Nicotine Weight Loss Vindicates the Alternative Hypothesis about What Makes Us Fat
Nicotine weight loss is a huge problem for defenders of the Caloric Balance Hypothesis, also known as the theory that "calories count."
As we've discussed elsewhere, the Caloric Balance Hypothesis tells us that fat can only be lost if we eat less and/or exercise more. A negative caloric balance drives us to burn off fat, and we get thinner. This is the conventional notion.
The alternative idea, the Lipophilia Hypothesis, tells us that a negative caloric balance is an effect rather than a cause of weight loss. For any permanent reduction in fat tissue to occur, the mobilization of energy from the fat tissue must exceed the deposition of calories into the tissue.
1. And this brings us around to the phenomenon of nicotine weight loss. As science writer Gary Taubes notes in his book, Good Calories Bad Calories, "nicotine... may be the most successful weight loss drug in history, despite its otherwise narcotic properties." He asserts that smokers weigh 6-10 pounds less than people who do not smoke. And when smokers quit, they gain those missing pounds back... and sometimes more. Around 10% of quitters gain 30+ pounds. This weight gain appears unavoidable.
Taubes then provides compelling evidence that these smokers are not necessarily eating more. And if anything, you would expect that someone who quit smoking might be exercising more -- not less. So there is a paradox here. He explains that ample evidence suggests that nicotine weight loss operates like this. Nicotine increases insulin resistance in fat cells and simultaneously decreases the activity of a key enzyme called lipoprotein-lipase (LPL) on these cells. Both of these actions drive mobilization of fat from fat cells.
2. This phenomenon of nicotine weight loss has lots of experimental evidence behind it. Consider this study from a 1976 article in The European Journal of Pharmacology: "Nicotine induced weight loss in rats without an effect on appetite."
In this study, the authors administered nicotine to rats:
"Their mean body weights were observed to be significantly lower than those of control groups administered 0.9% saline on a similar regimen. [The authors also noted that] the reduction in body weight after chronic nicotine administration proved highly replicable and it was produced in the absence of a significant decrease in food consumption."
Read that last sentence. Then go read it again. How do you square this observation with the Caloric Balance Hypothesis? The Caloric Balance Hypothesis tells us that eating less causes you to lose weight. But here we have an instance of experimental evidence in which eating behavior did not change at all and yet weight loss occurred in a "highly replicable" fashion.
Maybe that article was about rats, so it doesn't count. And this site is obviously in Gary Taubes' corner, so maybe you can't "trust" those quotes either.
3. But again, everywhere you look, evidence abounds to support the notion that nicotine weight loss contradicts what you'd expect if the Caloric Balance Hypothesis were valid. For instance: "Weight gain following smoking cessation."
In this article from the 1993 Journal of Consulting and Clinical Psychology, you can see the authors wrestle with the contradiction of nicotine weight loss even in their abstract.
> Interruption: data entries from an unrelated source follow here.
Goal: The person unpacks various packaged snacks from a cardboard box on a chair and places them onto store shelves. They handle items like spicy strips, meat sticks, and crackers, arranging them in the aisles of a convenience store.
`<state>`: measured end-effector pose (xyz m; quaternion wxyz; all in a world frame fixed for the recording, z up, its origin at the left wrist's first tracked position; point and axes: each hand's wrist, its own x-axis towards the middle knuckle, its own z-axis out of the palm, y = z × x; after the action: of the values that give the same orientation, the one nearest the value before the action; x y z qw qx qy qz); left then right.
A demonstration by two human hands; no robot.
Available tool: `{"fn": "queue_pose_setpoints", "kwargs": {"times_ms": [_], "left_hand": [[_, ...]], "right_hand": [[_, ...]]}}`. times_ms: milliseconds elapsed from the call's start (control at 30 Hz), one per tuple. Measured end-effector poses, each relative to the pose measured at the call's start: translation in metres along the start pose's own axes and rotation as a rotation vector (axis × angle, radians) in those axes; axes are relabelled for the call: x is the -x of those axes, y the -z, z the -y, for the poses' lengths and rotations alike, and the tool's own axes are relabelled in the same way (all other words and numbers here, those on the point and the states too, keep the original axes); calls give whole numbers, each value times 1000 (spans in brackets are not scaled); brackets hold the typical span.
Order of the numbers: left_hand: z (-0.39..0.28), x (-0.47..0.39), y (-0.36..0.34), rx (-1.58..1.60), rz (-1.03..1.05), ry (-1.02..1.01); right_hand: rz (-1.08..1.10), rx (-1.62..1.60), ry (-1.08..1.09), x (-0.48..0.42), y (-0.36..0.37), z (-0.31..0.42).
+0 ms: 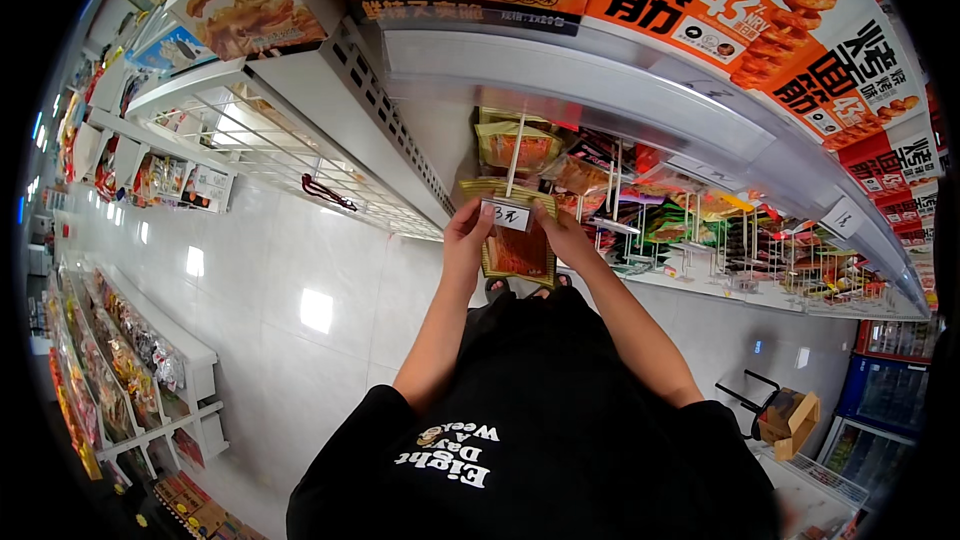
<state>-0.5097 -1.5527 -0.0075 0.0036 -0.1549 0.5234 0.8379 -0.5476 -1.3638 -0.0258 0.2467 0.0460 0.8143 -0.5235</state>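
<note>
A flat snack packet [517, 253] with a gold striped border and a reddish-brown middle is upright before me, at the front of a metal peg hook [516, 157]. My left hand [466, 231] grips its left side, the thumb against the edge of a white price tag [511, 217]. On the other side, my right hand [564, 235] pinches the packet's right edge, thumb in front. The tag bears handwriting and covers the packet's upper part. Behind it, more packets [519, 146] hang close to the shelf's side panel. My fingers behind the packet are hidden.
Above the hooks runs a shelf edge [555, 60] carrying printed snack cartons [720, 7]. Several more peg hooks with packets [675, 217] extend to the right. A wire shelf [300, 157] juts out at left. A chair [757, 397] with a cardboard box [787, 420] stands at lower right.
</note>
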Motion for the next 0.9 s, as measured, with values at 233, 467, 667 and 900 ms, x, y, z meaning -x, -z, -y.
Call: {"fn": "queue_pose_setpoints", "kwargs": {"times_ms": [233, 467, 667, 900], "left_hand": [[-22, 4, -4, -9, 120, 57], [-9, 0, 3, -21, 104, 71], [31, 3, 8, -242, 304, 162], [147, 32, 106, -1506, 560, 155]], "right_hand": [[-75, -27, -95, -6, -3, 20], [27, -169, -163, -39, 4, 34], [-323, -79, 135, -118, -1, -91], [-76, 503, -219, 28, -44, -237]]}}
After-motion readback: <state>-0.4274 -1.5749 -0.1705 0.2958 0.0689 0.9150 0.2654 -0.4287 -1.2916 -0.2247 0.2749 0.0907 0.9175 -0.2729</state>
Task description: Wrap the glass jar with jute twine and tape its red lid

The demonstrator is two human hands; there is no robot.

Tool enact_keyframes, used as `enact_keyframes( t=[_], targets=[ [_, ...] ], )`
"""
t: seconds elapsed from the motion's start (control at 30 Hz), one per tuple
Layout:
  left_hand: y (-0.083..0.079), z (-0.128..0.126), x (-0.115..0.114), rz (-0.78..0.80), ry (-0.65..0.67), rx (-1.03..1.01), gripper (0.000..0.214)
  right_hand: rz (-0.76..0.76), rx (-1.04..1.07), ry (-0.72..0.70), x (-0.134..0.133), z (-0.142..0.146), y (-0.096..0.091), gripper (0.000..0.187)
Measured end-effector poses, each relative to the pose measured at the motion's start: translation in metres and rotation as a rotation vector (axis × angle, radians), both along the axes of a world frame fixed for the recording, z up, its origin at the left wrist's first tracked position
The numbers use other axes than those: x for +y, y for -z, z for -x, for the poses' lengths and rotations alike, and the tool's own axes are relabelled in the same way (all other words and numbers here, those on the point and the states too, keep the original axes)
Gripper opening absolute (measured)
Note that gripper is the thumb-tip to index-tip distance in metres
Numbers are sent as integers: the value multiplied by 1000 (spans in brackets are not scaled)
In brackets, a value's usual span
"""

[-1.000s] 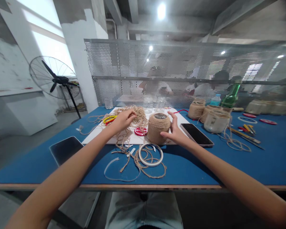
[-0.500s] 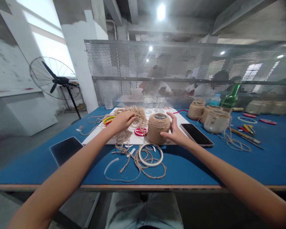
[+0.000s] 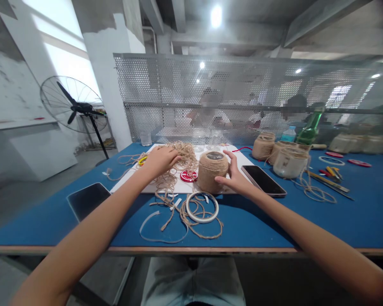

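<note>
My right hand (image 3: 239, 175) is wrapped around the right side of a twine-wrapped jar (image 3: 213, 174), which stands upright on a white board (image 3: 242, 160). Its thumb lies across the front and its fingers reach up the side. Over a loose tangle of jute twine (image 3: 187, 153) rests my left hand (image 3: 161, 160), back upward, fingers spread onto the strands; the fingertips are partly hidden. Between the two hands lies a red lid (image 3: 189, 176). Yellow-handled scissors (image 3: 142, 161) show partly behind my left wrist. In front, a roll of white tape (image 3: 202, 219) sits on looped twine (image 3: 191, 225).
Phones lie at right (image 3: 264, 180) and left, the left tablet-like one (image 3: 87, 199) under my forearm. Further right are twine-wrapped jars (image 3: 263, 145), a glass jar (image 3: 290, 163), a green bottle (image 3: 311, 125) and tools (image 3: 333, 172). A perforated metal screen (image 3: 178, 97) borders the table's back.
My left hand has moved slightly left and opened out over the twine, covering more of the scissors. My right hand and the jar have stayed in place.
</note>
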State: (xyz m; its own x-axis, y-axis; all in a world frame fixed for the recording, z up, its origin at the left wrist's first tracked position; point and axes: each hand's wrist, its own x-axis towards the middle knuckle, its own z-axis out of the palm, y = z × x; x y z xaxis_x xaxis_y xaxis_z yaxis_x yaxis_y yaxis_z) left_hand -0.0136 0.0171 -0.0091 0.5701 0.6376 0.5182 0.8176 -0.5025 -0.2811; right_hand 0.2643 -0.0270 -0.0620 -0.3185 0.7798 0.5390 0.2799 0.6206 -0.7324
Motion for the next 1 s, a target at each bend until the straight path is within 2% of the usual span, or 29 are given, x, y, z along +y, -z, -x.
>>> enact_keyframes(
  t=[0.13,0.3,0.43,0.77,1.0],
  targets=[
    [-2,-2,-4,-25,-1,19,33,-49,-32,39,-1,1,0,93],
    [-1,-5,-6,-45,6,-5,33,-123,-79,139,-7,7,0,111],
    [0,-5,-5,-63,16,-35,29,-107,-96,184,-10,11,-1,108],
    [2,-6,-4,-103,32,-102,19,-116,-107,158,-6,7,1,98],
    [4,-4,0,-96,53,-90,20,-111,-99,76,4,0,5,96]
  ],
)
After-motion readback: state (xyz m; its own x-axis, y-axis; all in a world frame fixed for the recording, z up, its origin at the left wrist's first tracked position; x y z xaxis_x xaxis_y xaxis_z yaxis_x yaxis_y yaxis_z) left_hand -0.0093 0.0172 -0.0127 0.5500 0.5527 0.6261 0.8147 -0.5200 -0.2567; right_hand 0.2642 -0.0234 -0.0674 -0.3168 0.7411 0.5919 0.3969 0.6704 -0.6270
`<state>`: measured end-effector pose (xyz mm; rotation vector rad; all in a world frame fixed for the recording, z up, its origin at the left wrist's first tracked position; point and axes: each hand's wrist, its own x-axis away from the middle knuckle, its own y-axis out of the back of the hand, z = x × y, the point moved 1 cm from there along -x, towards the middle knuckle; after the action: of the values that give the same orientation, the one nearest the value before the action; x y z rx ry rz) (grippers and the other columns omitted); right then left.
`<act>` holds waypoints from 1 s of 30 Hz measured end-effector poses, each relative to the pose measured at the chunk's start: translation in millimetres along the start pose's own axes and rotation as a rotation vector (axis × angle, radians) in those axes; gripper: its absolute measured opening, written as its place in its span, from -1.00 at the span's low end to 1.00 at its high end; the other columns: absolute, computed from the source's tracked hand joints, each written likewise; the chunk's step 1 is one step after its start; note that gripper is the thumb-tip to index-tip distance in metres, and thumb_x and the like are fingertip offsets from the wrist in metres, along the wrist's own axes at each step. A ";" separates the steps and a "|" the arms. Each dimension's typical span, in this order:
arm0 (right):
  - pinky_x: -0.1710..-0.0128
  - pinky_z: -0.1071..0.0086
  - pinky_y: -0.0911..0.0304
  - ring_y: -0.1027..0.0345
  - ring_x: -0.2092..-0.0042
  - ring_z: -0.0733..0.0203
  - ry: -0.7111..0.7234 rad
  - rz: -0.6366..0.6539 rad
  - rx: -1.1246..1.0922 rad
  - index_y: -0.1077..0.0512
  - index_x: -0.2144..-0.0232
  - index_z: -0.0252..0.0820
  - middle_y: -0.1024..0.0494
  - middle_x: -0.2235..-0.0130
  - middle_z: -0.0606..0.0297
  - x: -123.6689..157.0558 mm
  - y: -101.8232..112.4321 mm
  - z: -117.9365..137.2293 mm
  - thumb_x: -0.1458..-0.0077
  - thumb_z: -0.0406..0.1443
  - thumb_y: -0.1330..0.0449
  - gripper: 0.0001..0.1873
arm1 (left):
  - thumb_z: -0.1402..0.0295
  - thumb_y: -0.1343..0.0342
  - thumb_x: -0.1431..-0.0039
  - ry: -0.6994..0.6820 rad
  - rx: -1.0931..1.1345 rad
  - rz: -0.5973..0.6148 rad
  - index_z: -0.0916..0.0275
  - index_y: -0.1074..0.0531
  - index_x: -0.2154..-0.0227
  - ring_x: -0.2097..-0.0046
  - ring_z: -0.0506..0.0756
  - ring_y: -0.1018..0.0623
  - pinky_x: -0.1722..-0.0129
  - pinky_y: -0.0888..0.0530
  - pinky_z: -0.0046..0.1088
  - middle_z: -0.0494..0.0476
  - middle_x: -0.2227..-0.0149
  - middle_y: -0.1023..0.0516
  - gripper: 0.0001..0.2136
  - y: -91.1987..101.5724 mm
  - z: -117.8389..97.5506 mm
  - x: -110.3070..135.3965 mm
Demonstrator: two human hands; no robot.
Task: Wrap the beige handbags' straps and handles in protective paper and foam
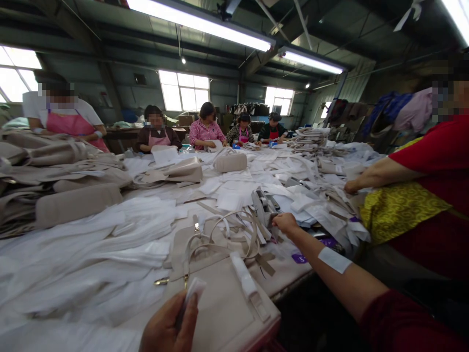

They note:
"Smoking generally suppresses body weight below "normal" and smoking cessation allows weight to return to normal. The weight gain following cessation appears to be due to a transient increase in eating coupled with the removal of acute metabolic affects of each cigarette, with no change in physical activity. Nevertheless, tobacco smoke (and specifically nicotine) does not appear to be simply either anorectic or thermogenic agent. Although there may be no easy explanation for the effects of smoking on energy balance, the most parsimonious explanation may be that smoking lowers body weight "set point" and cessation raises that point. The transient changes in eating are therefore secondary to the changes in body weight set point. This notion is supported by animal research on nicotine as well as with other drugs."
We're not here to debate the author's set point hypothesis -- Gary Taubes' explanation seems more parsimonious to this site's authors. But you can see how this phenomenon causes a huge problem to people who want to defend the Caloric Balance Hypothesis. If you're going to go on about a "set point," what's regulating that set point? Inevitably, you have to get drawn into discussions of what is going on biochemically at the level of the fat tissue, and thus all of a sudden you're in Lipophilia territory. Because you're not talking about thermogenic activity. You're not talking about appetite. You are not talking about "Calories In" or "Calories Out." You're talking about the metabolic regulation of the body's energy stores -- the LEFT side of our energy balance equation.